# Instructions for the task
All lines from the opening of the material up to and including the line with "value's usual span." should be transcribed exactly, pictures excepted.

START Dataset section

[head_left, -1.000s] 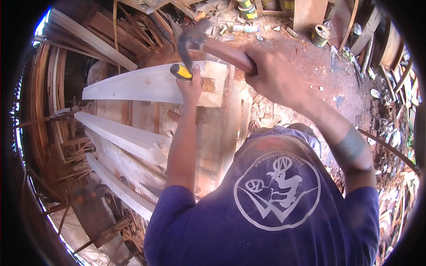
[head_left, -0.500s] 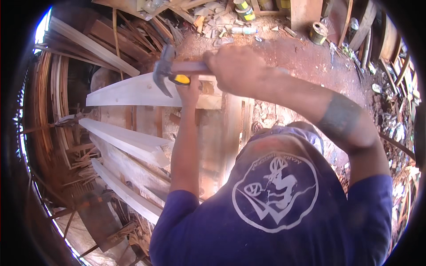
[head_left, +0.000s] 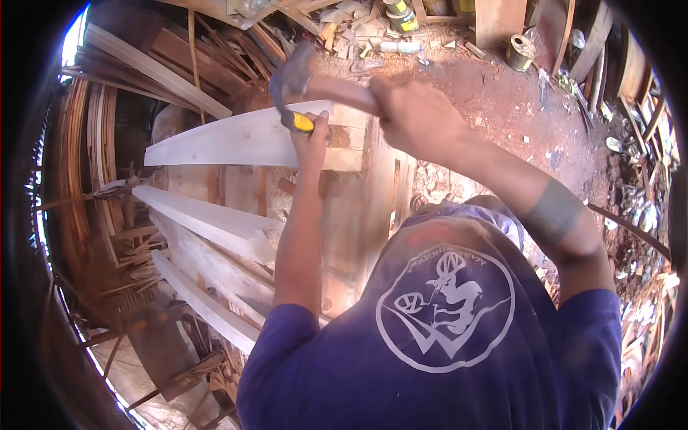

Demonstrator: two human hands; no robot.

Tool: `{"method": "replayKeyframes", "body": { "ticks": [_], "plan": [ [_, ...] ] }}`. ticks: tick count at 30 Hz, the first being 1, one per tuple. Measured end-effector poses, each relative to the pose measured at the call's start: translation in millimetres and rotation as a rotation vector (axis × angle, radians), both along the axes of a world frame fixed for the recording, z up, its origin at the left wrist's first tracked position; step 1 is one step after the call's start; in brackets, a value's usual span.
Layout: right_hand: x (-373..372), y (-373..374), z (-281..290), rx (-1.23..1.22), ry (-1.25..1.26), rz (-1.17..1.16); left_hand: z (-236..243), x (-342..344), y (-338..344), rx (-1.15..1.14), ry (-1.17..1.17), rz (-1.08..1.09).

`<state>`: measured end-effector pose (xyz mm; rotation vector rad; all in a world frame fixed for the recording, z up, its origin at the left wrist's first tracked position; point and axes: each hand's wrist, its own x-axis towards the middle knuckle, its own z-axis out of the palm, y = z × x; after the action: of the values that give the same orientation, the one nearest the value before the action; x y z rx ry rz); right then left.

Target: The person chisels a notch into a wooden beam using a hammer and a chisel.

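My right hand [head_left: 419, 118] is wrapped round the wooden handle of a claw hammer [head_left: 344, 93]. The hammer's dark head, blurred, is just above my left hand [head_left: 312, 140]. In that hand, at the end of a pale planed board [head_left: 222, 140], is a chisel with a yellow-and-dark handle [head_left: 302, 123]; its blade cannot be seen. Beside the hand, a light block of wood [head_left: 342, 159] lies at the board's right end. Two more pale planed timbers, one a beam [head_left: 208, 218] and one a narrower length [head_left: 204, 304], lie nearer me.
Stacked planks [head_left: 143, 64] lean at the far left. At the back are wood offcuts [head_left: 355, 32], a plastic bottle [head_left: 401, 47] and an open can [head_left: 520, 51]. Shavings and scraps cover the reddish floor [head_left: 494, 100]. A purple shirt [head_left: 444, 322] fills the lower foreground.
The hammer and my right hand have moved to the right, and the hammer head has risen off the chisel's area. My left hand stays at the board's end with the chisel.
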<state>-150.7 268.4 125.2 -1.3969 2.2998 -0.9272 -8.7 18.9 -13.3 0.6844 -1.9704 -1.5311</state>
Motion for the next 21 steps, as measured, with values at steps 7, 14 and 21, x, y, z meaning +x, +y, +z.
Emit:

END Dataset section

# Answer area
[head_left, -1.000s] 
[head_left, -0.500s] 
[head_left, +0.000s] 

Demonstrator: two human hands; no robot.

Tool: `{"method": "replayKeyframes", "body": { "ticks": [_], "plan": [ [_, ...] ] }}`. ticks: tick count at 30 Hz, the first being 1, one per tuple. Measured end-effector poses, each relative to the pose measured at the call's start: translation in millimetres and rotation as a rotation vector (axis × angle, radians), both along the axes of a world frame fixed for the recording, z up, its origin at the left wrist's first tracked position; step 1 is one step after the call's start; in brackets, a value's usual span.

That finishes the output.